Troy had also come along to show them the way to the house. He was narked by the fact that two untrained French boys had been picked for the operation instead of him, until Marc discreetly called him into the front yard and explained that Henderson wanted the locals to feel like they were more than just couriers and lookouts.
‘Steam engines are heavy, brutal machines,’ Henderson explained, as he picked up one of the explosive cakes. ‘I could stick all fifteen of these babies next to the main boiler of a big locomotive and they wouldn’t make a dent. Train wheels are toughened steel and a cake exploding might buckle one, but you could jack the train up and have it running again within three or four hours. You can throw this in the firebox and blow a big hole, but that’s an even simpler repair. Fortunately for us, all steam engines
do
have a vulnerable spot.’
Marc nodded knowingly, but hoped that Henderson wouldn’t test him because he’d learned all this during his training and forgotten every word.
Henderson stopped speaking and used his fingertip to draw a childlike steam engine in the dust on the dining table. ‘Down here by the wheels is the cylinder head. Steam pressure pushes the cylinder, which in turn pushes the coupling rods that make the wheels turn round. The cylinder is made from cast iron, which is brittle. Even a small explosion will shatter it.
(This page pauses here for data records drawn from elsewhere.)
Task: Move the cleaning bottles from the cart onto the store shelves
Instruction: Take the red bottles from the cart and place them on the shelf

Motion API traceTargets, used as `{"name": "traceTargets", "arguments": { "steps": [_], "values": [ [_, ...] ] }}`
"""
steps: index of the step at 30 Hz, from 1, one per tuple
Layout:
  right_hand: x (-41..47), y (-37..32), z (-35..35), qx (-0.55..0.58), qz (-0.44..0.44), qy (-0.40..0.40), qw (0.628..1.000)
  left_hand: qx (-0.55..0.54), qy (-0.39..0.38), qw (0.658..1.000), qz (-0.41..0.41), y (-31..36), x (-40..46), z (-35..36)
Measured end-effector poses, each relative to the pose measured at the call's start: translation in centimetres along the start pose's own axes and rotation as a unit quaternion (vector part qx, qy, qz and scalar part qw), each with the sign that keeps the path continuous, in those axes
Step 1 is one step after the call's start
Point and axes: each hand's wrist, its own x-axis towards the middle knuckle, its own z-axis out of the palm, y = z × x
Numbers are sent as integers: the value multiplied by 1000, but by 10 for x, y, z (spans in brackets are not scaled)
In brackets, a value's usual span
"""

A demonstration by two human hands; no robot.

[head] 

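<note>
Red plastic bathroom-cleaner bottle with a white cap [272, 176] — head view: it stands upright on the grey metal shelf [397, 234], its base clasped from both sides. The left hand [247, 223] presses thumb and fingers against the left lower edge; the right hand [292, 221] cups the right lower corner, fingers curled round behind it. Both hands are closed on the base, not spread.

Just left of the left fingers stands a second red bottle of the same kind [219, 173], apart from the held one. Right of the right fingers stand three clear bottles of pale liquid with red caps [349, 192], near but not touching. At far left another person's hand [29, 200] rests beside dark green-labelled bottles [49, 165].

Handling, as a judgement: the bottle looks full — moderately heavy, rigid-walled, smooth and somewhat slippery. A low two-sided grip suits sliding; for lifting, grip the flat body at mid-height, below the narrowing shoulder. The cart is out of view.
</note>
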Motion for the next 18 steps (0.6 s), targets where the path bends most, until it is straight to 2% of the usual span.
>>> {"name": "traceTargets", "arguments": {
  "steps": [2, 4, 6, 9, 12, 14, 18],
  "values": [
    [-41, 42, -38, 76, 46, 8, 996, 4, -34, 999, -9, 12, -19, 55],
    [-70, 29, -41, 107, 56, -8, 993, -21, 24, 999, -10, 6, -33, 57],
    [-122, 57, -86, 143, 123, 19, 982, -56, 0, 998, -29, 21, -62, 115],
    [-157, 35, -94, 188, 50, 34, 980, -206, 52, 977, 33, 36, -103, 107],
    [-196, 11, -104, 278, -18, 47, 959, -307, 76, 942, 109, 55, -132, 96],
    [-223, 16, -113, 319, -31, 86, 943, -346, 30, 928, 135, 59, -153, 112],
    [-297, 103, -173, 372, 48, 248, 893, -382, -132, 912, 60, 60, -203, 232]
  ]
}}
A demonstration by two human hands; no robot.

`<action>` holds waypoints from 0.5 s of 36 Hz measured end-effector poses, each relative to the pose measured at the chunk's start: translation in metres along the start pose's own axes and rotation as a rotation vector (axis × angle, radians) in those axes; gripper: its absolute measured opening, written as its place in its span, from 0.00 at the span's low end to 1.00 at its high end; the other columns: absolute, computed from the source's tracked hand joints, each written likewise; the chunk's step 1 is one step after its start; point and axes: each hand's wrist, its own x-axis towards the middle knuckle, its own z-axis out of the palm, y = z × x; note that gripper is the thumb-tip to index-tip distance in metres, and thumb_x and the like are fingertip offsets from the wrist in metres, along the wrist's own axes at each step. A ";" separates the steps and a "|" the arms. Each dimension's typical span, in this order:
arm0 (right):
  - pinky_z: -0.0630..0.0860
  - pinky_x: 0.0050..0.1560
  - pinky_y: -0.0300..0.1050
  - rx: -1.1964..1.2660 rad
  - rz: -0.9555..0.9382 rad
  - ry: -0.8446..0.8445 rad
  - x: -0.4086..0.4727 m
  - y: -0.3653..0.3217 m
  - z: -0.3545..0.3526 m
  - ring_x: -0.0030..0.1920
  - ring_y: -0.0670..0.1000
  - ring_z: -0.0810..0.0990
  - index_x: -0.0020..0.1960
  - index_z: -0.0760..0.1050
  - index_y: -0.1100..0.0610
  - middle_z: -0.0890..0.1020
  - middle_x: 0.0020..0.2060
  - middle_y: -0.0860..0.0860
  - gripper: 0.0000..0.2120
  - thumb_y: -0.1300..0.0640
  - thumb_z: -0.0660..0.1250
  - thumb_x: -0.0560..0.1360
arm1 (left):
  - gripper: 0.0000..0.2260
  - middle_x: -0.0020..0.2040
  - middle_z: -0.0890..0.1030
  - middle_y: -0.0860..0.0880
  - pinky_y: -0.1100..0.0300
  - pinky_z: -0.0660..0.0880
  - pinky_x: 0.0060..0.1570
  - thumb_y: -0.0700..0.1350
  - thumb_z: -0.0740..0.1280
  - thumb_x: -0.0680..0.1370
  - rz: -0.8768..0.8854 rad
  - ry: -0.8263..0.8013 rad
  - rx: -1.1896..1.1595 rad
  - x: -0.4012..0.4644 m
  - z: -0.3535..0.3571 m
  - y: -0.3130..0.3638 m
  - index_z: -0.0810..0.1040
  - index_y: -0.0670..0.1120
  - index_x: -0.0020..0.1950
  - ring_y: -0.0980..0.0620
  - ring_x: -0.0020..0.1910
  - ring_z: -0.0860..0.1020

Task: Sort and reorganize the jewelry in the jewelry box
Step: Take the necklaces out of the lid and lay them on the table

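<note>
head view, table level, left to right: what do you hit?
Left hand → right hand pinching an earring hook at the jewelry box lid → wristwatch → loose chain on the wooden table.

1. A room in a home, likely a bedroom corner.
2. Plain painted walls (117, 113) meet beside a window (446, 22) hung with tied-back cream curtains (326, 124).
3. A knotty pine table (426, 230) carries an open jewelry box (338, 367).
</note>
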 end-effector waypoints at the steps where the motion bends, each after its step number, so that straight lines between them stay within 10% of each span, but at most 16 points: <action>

‘Cylinder ends never break in normal usage so nobody keeps spares and to replace it you have to dismantle half the locomotive. In peacetime, you might be able to get a new cylinder head cast and fitted within a few weeks, but with the current shortages of materials and mechanics there’s a real chance that we could put every train in that depot out of action for a long time.’
Michel and Olivier looked at each other. ‘We’re up for that,’ Olivier said.
‘I hoped you’d feel that way,’ Henderson said, with a smile.
‘This is the Gestapo, you are completely surrounded!’ Edith shouted, as she ran into the kitchen accompanied by her usual whiff of manure. Her voice was too childish to fool anyone, but she still raised a laugh.
‘How’s it looking up there?’ Henderson asked. ‘Did anybody see you?’
‘I had a wander around,’ Edith said. ‘All I could see was one little old guard. I even got inside the fence and climbed up into a train.’
‘That wasn’t what I asked you to do,’ Henderson said firmly. ‘
Never
take unnecessary risks.’
‘What risk?’ Edith said. ‘I could outrun that old fart any day.’
‘How many engines did you count?’
‘Eleven,’ Edith said. ‘Three of the big ones that go up and down the main line. The rest were the titchy ones that take the cargo backwards and forwards to the docks.’
‘Perfect!’ Henderson said. ‘We’ve got fifteen charges. That’s one each on the small trains. To maximise damage on the three big trains, we’ll put a charge on the cylinder end on each side, and we’ll still have one left over for luck.’
*
PT was angry at Rosie, or angry about how he’d behaved towards Rosie. He couldn’t decide which, but either way he was wound tight and couldn’t stand being in the house, with Nicolas in the next room moaning about his back and constantly shouting for someone to fetch a hot flannel, or help find his glasses.
‘You can’t take a day sick and then go into town,’ Nicolas’ long-suffering wife warned. ‘You signed a contract with OT. Do you want to end up in a labour camp in Germany?’
But PT was sixteen and didn’t let old ladies tell him what to do. He grabbed his jacket, crossed the bridge into town and went into Le Petit Prince. He recognised a few faces from the building site, but none of his gang were around, which seemed like a good thing because they reminded him of work.
He sat at the bar, ordered a beer and two large shots of vodka. The men sitting next to him were talking about Russia. One said the invasion was the end of communism and Hitler’s final masterstroke.